So this article implies that athletes started to find out about it around 2020.
I feel like it's around that time that people started to ask "is there a new super drug we don't know about yet."
A new universal blood substitute that doesn't show up in your blood passport (doesn't increase hematocrit), can be stored at room temperature and even freeze dried, has a detection window of just 4-8 hours, and can carry 40x as much oxygen as human haemoglobin...
That would certainly fit the bill. How do you catch someone with a 4-8 hour detection window?? You could take it the morning of an evening race and have it be undetectable.
I would also add this is causing some chatter in cycling circles. Like track and field there have been quite a few unbelievable performances since 2020 in cycling but unlike athletics no super spikes/shoes to pin the blame on.
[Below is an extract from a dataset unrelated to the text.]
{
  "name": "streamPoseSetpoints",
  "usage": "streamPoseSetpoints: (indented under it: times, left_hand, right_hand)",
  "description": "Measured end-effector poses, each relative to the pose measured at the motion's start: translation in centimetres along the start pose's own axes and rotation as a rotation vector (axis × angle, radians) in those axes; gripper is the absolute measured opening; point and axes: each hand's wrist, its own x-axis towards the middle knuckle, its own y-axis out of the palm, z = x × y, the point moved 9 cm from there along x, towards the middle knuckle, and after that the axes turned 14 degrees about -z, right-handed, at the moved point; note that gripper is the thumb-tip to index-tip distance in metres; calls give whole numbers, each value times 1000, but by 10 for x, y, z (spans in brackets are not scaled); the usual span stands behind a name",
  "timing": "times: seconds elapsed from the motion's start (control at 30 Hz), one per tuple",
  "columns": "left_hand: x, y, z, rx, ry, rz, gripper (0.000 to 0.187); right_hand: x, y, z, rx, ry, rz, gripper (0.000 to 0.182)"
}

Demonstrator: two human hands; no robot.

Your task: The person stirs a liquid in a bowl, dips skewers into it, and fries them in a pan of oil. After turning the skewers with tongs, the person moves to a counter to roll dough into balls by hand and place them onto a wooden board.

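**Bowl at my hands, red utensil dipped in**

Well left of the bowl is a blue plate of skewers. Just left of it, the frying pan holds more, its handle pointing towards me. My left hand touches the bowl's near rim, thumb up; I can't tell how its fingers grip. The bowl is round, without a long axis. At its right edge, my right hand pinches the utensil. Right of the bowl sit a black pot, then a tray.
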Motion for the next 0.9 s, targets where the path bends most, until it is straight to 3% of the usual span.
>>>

Dose right before bedtime the night before a marathon. WADA / AIU isn't going to knock in the middle of the night prior to a major race. The athletes would rebel against that sort of intrusion.
Sneaky Pete wrote:
Dose right before bedtime the night before a marathon. WADA / AIU isn't going to knock in the middle of the night prior to a major race. The athletes would rebel against that sort of intrusion.
+1
In fact you cannot be tested between 11 pm and 6 am. Which is why microdosing works so well: just load up a bit every day at 11 pm. Done and done.